WHAT NEEDS TO BE DONE
Each line below from the one containing "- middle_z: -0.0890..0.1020" through the one containing "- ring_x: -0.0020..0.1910" is to be given again exactly, and no line outside that span.

GIVEN INFORMATION
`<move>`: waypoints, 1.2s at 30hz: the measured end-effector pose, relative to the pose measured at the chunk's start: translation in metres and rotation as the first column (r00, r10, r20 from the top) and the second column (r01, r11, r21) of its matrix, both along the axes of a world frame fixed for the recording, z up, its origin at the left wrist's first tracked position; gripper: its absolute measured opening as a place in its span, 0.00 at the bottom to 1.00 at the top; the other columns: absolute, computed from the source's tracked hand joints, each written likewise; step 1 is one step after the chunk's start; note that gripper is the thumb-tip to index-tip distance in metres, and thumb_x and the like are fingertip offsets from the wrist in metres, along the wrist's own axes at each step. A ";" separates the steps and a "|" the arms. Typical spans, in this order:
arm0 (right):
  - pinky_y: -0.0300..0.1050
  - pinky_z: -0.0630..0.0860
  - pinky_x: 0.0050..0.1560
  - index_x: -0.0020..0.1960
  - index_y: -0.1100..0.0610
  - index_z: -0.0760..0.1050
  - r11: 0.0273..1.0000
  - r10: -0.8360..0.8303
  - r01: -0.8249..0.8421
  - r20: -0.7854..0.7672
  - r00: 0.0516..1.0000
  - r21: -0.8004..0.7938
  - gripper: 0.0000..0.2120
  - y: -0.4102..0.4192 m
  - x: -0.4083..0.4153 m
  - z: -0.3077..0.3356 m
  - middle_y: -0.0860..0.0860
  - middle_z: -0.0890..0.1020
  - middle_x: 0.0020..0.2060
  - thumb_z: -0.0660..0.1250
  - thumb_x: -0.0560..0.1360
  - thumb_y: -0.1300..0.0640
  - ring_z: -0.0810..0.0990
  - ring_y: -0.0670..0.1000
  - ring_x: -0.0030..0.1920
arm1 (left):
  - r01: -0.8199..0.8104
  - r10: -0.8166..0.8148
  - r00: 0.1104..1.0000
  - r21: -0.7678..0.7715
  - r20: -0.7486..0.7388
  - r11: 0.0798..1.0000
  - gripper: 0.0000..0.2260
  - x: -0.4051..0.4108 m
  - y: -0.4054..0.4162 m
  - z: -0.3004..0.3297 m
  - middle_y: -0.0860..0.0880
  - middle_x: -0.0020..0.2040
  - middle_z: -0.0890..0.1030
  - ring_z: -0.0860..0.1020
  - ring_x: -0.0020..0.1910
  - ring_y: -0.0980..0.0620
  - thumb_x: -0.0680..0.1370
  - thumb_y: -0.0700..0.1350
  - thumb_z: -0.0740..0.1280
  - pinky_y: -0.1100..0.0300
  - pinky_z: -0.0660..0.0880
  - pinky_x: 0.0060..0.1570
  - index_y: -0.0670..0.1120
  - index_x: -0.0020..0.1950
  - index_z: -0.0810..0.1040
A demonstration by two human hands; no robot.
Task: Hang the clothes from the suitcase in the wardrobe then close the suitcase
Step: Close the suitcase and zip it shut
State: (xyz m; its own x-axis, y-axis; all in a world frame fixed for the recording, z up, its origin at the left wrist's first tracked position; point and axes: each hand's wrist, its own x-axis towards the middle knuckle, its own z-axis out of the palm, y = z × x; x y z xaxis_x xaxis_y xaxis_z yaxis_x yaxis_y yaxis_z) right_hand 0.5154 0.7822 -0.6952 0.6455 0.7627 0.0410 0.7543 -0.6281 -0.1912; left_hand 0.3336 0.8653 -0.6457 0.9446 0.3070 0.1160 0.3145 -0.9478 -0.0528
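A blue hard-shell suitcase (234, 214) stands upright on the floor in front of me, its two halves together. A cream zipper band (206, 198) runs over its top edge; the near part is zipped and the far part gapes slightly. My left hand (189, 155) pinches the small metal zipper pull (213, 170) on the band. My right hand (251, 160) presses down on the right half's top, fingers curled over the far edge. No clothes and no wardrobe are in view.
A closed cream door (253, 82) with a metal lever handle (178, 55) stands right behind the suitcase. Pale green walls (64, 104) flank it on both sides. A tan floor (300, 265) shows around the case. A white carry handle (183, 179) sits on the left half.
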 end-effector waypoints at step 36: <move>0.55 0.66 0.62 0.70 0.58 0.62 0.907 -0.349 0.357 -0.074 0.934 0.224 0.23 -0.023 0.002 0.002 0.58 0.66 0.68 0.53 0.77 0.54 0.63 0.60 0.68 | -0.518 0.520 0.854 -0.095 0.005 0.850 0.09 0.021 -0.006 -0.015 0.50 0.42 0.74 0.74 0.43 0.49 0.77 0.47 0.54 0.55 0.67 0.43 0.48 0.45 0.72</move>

SOLUTION TO THIS TASK
  - middle_z: -0.0890..0.1020
  - middle_x: 0.0020..0.2060
  - thumb_z: -0.0660..0.1250
  - thumb_x: -0.0560..0.1360
  - thumb_y: -0.1300..0.0640
  - ring_z: -0.0810..0.0990
  - ring_y: -0.0670..0.1000
  - ring_x: -0.0030..0.1920
arm1 (left):
  - r01: -0.8199..0.8104
  - r10: -0.8166..0.8148
  - r00: 0.1104..1.0000
  - r21: -0.7678..0.7715
  - r20: -0.7486..0.7388
  - r11: 0.0798..1.0000
  - gripper: 0.0000..0.2260
  - x: -0.4051..0.4108 m
  - y: -0.4054..0.4162 m
  - z: -0.3004..0.3297 m
  - middle_y: -0.0860..0.0880
  - middle_x: -0.0020..0.2040
  - middle_z: -0.0890..0.1030
  - ring_z: -0.0860..0.1020
  - ring_x: -0.0020..0.1910

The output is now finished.